Aim of the task = Reproduce the lines of the material exactly, excluding every image.

Extracted entries =

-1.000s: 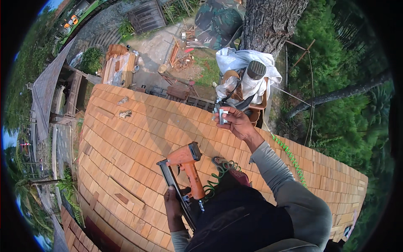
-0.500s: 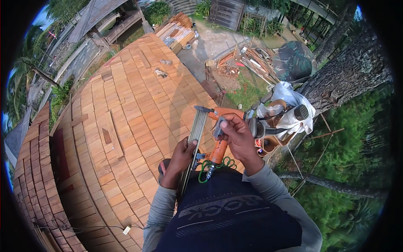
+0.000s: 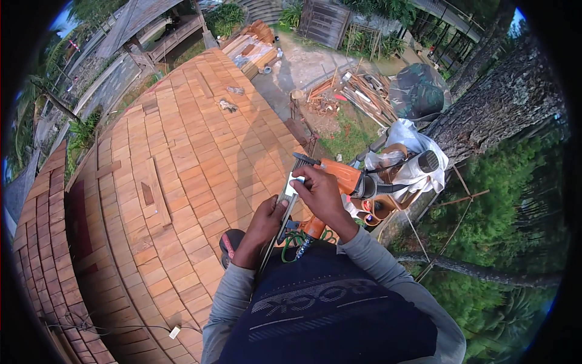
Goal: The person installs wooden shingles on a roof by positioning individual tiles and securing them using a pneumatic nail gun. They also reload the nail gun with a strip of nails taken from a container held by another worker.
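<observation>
An orange nail gun (image 3: 341, 176) rests in front of my body, its long metal magazine slanting down toward me. My left hand (image 3: 265, 221) is wrapped around the magazine, thumb along its side. In my right hand (image 3: 323, 195), a short shiny strip of fasteners (image 3: 293, 184) is pinched between thumb and fingers. That strip lies against the upper part of the magazine; whether it sits inside cannot be made out. A coiled green air hose (image 3: 288, 250) hangs by the metal fitting at the gun's lower end. My right hand hides part of the gun body.
Wooden shingles (image 3: 194, 145) cover the curved roof under me, with a pair of gloves (image 3: 228, 105) farther up. To the right are a white plastic sheet (image 3: 397, 134), brown pouches (image 3: 381, 207) and a thick tree trunk (image 3: 497, 115). Scrap wood (image 3: 370, 97) lies on the ground beyond the edge.
My right hand has moved left and brought the fastener strip from above the gun to the magazine. My left hand still grips the magazine. The view has shifted slightly.
</observation>
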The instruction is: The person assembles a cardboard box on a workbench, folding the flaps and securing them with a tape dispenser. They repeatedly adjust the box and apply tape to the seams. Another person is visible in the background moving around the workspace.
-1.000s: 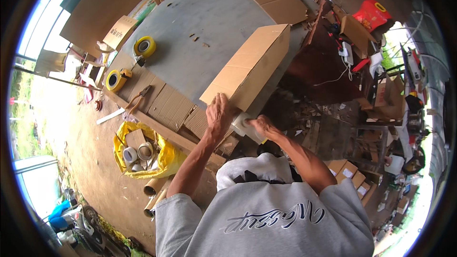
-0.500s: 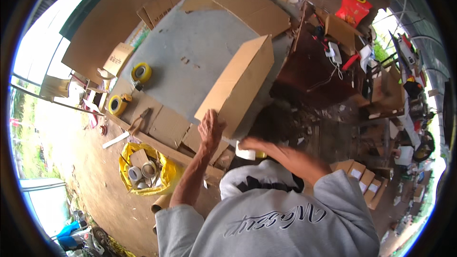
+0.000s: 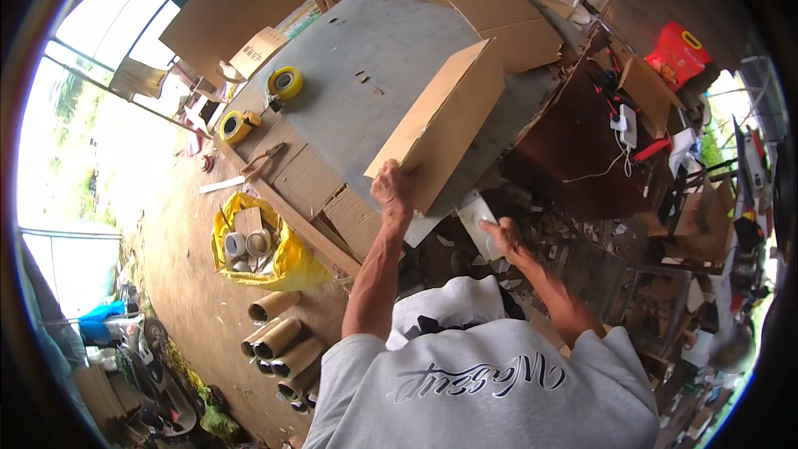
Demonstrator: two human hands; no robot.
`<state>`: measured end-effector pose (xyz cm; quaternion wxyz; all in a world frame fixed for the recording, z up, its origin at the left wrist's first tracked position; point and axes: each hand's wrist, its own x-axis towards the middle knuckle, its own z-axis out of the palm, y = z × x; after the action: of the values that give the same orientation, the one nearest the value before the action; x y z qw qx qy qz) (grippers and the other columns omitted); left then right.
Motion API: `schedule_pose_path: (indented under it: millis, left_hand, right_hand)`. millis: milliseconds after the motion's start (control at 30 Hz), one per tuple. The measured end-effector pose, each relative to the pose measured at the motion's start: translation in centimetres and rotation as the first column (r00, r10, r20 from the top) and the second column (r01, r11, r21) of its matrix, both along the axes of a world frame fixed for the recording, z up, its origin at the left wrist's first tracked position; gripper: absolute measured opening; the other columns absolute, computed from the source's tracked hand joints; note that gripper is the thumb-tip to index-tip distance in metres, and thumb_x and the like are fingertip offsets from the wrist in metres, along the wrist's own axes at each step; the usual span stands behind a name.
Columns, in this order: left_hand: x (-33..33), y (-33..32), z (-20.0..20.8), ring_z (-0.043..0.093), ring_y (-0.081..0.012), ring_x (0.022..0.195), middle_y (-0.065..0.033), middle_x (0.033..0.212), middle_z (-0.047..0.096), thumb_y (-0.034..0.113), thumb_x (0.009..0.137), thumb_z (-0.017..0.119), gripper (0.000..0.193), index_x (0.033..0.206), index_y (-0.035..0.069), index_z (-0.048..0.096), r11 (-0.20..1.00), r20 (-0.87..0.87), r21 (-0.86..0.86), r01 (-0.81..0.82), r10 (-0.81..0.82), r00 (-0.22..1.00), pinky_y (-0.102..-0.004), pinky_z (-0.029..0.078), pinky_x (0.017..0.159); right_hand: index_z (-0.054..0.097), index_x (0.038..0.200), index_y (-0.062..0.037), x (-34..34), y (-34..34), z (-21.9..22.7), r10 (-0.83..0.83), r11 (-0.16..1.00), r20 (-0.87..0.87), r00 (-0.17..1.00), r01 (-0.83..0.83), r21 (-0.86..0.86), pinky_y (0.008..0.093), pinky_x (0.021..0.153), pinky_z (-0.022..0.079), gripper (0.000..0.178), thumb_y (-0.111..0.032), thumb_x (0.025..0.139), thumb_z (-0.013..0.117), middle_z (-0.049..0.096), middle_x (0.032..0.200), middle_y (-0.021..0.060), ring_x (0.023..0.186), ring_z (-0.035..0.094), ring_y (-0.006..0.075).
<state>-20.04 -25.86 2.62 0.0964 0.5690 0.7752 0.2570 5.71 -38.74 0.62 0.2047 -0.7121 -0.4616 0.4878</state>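
A long, narrow cardboard box (image 3: 445,129) lies aslant on the grey tabletop (image 3: 332,91). My left hand (image 3: 393,189) is closed on its near end, the fingers bent over the top edge. To the right of the box, low beside the table's near edge, my right hand (image 3: 507,239) is closed on a flat whitish rectangular thing (image 3: 477,220). Its kind cannot be made out. A roll of yellow tape (image 3: 285,82) sits on the left of the table. Another yellow tape roll (image 3: 233,127) and a pair of pliers (image 3: 266,160) lie at the left edge.
Flattened cardboard (image 3: 495,12) covers the far side of the table. A yellow bag (image 3: 295,262) of tape rolls stands on the floor at left, near several cardboard tubes (image 3: 287,337). On the right are a dark red board (image 3: 565,150), a white power strip (image 3: 628,126) and a red bag (image 3: 677,54).
My right hand has moved right, away from my body, bringing the whitish thing into fuller view. My left hand stays on the box. The whole view has shifted, showing more tubes on the floor.
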Motion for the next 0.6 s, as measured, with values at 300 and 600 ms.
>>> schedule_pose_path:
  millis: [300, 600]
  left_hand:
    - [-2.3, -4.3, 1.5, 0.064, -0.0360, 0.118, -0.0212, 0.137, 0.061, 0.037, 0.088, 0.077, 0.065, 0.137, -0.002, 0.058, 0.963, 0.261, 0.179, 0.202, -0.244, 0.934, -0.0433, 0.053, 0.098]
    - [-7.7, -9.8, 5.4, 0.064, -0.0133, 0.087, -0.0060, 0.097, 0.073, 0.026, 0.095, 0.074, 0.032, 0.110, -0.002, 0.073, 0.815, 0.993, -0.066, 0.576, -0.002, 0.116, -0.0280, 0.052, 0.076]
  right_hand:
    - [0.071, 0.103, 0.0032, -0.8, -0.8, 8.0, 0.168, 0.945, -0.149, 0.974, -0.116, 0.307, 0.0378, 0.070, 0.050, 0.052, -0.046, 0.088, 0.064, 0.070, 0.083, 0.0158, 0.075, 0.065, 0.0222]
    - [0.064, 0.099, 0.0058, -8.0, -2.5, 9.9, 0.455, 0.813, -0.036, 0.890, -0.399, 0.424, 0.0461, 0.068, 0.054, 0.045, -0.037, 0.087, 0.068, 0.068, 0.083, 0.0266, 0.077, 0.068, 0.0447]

Result for this task =
-1.000s: 
-0.500s: 
+0.000s: 
Goal: The person installs wooden shingles on a roof by positioning individual tiles and securing them using a pneumatic nail gun. They also reload the nail gun with a strip of nails taken from a container held by another worker.
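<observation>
An orange nail gun (image 3: 341, 176) rests in front of my body, its long metal magazine slanting down toward me. My left hand (image 3: 265, 221) is wrapped around the magazine, thumb along its side. In my right hand (image 3: 323, 195), a short shiny strip of fasteners (image 3: 293, 184) is pinched between thumb and fingers. That strip lies against the upper part of the magazine; whether it sits inside cannot be made out. A coiled green air hose (image 3: 288, 250) hangs by the metal fitting at the gun's lower end. My right hand hides part of the gun body.
Wooden shingles (image 3: 194, 145) cover the curved roof under me, with a pair of gloves (image 3: 228, 105) farther up. To the right are a white plastic sheet (image 3: 397, 134), brown pouches (image 3: 381, 207) and a thick tree trunk (image 3: 497, 115). Scrap wood (image 3: 370, 97) lies on the ground beyond the edge.
My right hand has moved left and brought the fastener strip from above the gun to the magazine. My left hand still grips the magazine. The view has shifted slightly.
</observation>
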The instruction is: The person assembles a cardboard box on a workbench, folding the flaps and securing them with a tape dispenser. They repeatedly adjust the box and apply tape to the seams. Another person is visible in the background moving around the workspace.
-1.000s: 
-0.500s: 
+0.000s: 
Demonstrator: two human hands; no robot.
`<state>`: measured end-effector pose (xyz cm; quaternion wxyz; all in a world frame fixed for the recording, z up, its origin at the left wrist's first tracked position; point and axes: each hand's wrist, its own x-axis towards the middle knuckle, its own z-axis out of the palm, y = z × x; after the action: of the values that give the same orientation, the one nearest the value before the action; x y z qw qx qy qz) (grippers and the other columns omitted); left then right.
Motion API: `schedule_pose_path: (indented under it: millis, left_hand, right_hand)`. millis: milliseconds after the motion's start (control at 30 Hz), one per tuple. The measured end-effector pose, each relative to the pose measured at the motion's start: translation in centimetres and rotation as the first column (r00, r10, r20 from the top) and the second column (r01, r11, r21) of its matrix, both along the axes of a world frame fixed for the recording, z up, its origin at the left wrist's first tracked position; gripper: absolute measured opening; the other columns absolute, computed from the source's tracked hand joints; note that gripper is the thumb-tip to index-tip distance in metres, and thumb_x and the like are fingertip offsets from the wrist in metres, along the wrist's own axes at each step; the usual span stands behind a name.
Columns, in this order: left_hand: x (-33..33), y (-33..32), z (-20.0..20.8), ring_z (-0.043..0.093), ring_y (-0.081..0.012), ring_x (0.022..0.195), middle_y (-0.065..0.033), middle_x (0.033..0.212), middle_z (-0.047..0.096), thumb_y (-0.034..0.113), thumb_x (0.009..0.137), thumb_z (-0.017..0.119), gripper (0.000..0.193), index_x (0.033..0.206), index_y (-0.035..0.069), index_z (-0.048..0.096), r11 (-0.20..1.00), r20 (-0.87..0.87), r21 (-0.86..0.86), r01 (-0.81..0.82), r10 (-0.81..0.82), r00 (-0.22..1.00), pinky_y (-0.102..-0.004), pinky_z (-0.029..0.078), pinky_x (0.017..0.159); right_hand: index_z (-0.054..0.097), index_x (0.038..0.200), index_y (-0.062..0.037), x (-34..34), y (-34..34), z (-21.9..22.7), r10 (-0.83..0.83), r11 (-0.16..1.00), r20 (-0.87..0.87), r00 (-0.17..1.00), r01 (-0.83..0.83), r21 (-0.86..0.86), pinky_y (0.008..0.093), pinky_x (0.021..0.153), pinky_z (-0.022..0.079), gripper (0.000..0.178), thumb_y (-0.111..0.032), thumb_x (0.025..0.139), thumb_z (-0.013..0.117), middle_z (-0.049..0.096), middle_x (0.032..0.200), middle_y (-0.021..0.060), ring_x (0.023..0.186), ring_z (-0.035..0.094), ring_y (-0.006..0.075).
<state>-20.04 -25.86 2.62 0.0964 0.5690 0.7752 0.2570 5.71 -38.74 0.62 0.2047 -0.7121 -0.4616 0.4878</state>
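A long, narrow cardboard box (image 3: 445,129) lies aslant on the grey tabletop (image 3: 332,91). My left hand (image 3: 393,189) is closed on its near end, the fingers bent over the top edge. To the right of the box, low beside the table's near edge, my right hand (image 3: 507,239) is closed on a flat whitish rectangular thing (image 3: 477,220). Its kind cannot be made out. A roll of yellow tape (image 3: 285,82) sits on the left of the table. Another yellow tape roll (image 3: 233,127) and a pair of pliers (image 3: 266,160) lie at the left edge.
Flattened cardboard (image 3: 495,12) covers the far side of the table. A yellow bag (image 3: 295,262) of tape rolls stands on the floor at left, near several cardboard tubes (image 3: 287,337). On the right are a dark red board (image 3: 565,150), a white power strip (image 3: 628,126) and a red bag (image 3: 677,54).
My right hand has moved right, away from my body, bringing the whitish thing into fuller view. My left hand stays on the box. The whole view has shifted, showing more tubes on the floor.
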Motion for the next 0.6 s, as measured, with values at 300 and 600 ms.
>>> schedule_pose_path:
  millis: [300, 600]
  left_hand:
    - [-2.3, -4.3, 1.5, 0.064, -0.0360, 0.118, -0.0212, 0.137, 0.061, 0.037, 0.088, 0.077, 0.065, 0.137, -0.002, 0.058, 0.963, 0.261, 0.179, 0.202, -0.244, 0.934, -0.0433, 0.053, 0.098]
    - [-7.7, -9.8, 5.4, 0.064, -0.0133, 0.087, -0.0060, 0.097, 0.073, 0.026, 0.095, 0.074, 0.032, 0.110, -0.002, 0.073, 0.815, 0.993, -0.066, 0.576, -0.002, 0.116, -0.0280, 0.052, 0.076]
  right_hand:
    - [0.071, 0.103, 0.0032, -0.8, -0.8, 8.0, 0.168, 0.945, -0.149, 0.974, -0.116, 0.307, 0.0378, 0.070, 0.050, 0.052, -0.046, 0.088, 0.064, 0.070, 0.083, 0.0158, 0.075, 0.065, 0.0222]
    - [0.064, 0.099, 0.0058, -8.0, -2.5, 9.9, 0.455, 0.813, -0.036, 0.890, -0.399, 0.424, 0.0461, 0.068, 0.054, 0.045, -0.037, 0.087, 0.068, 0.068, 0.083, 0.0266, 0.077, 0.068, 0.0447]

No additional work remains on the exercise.